On Nov. 16, literally one week after that initial announcement, that measles spread has reached seven Ohio child care centers and one school. There are now 18 confirmed cases. All of the cases are children, at least 15 of whom are under the age of 4. ArsTechnica reports that they have confirmed at least six of those children required hospitalization.

Again: All of these children were unvaccinated. According to the Centers for Disease Control and Prevention, children “should get two doses of MMR vaccine, starting with the first dose at 12 to 15 months of age, and the second dose at 4 through 6 years of age.” Unvaccinated means these children didn’t even get their first dose.

RELATED STORY: Anti-vaxxers are super unhappy with the study they funded showing no links to autism

Public health under the Republican Party has been terrible. The COVID-19 pandemic only served as a political football for the GOP to kick around in lieu of offering up real leadership. When your entire platform is dismantling government’s ability to provide its citizens support, the only thing you can offer up are fake science legislation allowing discredited treatments like hydroxychloroquine to seem like a salve for a lack of better public health policy.

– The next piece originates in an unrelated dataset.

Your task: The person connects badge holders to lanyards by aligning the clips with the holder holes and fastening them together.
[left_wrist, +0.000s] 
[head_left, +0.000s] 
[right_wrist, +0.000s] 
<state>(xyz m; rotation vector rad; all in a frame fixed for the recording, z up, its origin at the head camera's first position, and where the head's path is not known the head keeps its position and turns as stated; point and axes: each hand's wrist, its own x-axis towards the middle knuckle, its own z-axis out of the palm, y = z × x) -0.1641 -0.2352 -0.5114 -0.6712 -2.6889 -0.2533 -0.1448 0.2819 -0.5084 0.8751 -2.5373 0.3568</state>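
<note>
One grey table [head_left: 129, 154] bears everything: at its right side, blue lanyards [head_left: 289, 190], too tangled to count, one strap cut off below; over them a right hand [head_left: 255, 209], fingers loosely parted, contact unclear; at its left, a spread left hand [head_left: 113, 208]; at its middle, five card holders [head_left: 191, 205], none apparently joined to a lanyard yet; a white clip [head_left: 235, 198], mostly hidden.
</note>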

For years now, various communities with low vaccination rates have seen measles outbreaks. The reasoning these communities have low vaccination rates is because they have been fed a steady diet of terrible medical information from people with fancy names but not fancy brains, like Robert Kennedy Jr., that has told them things like the MMR (measles, mumps, and rubella) vaccine causes autism. It doesn’t. Every single study, done over and over and over again, has shown that the MMR vaccine is safe. The study that anti-vaxxers funded to prove this pretend connection ended up proving, like the rest of the scientific studies done on the subject, that there was not connection between MMR and autism.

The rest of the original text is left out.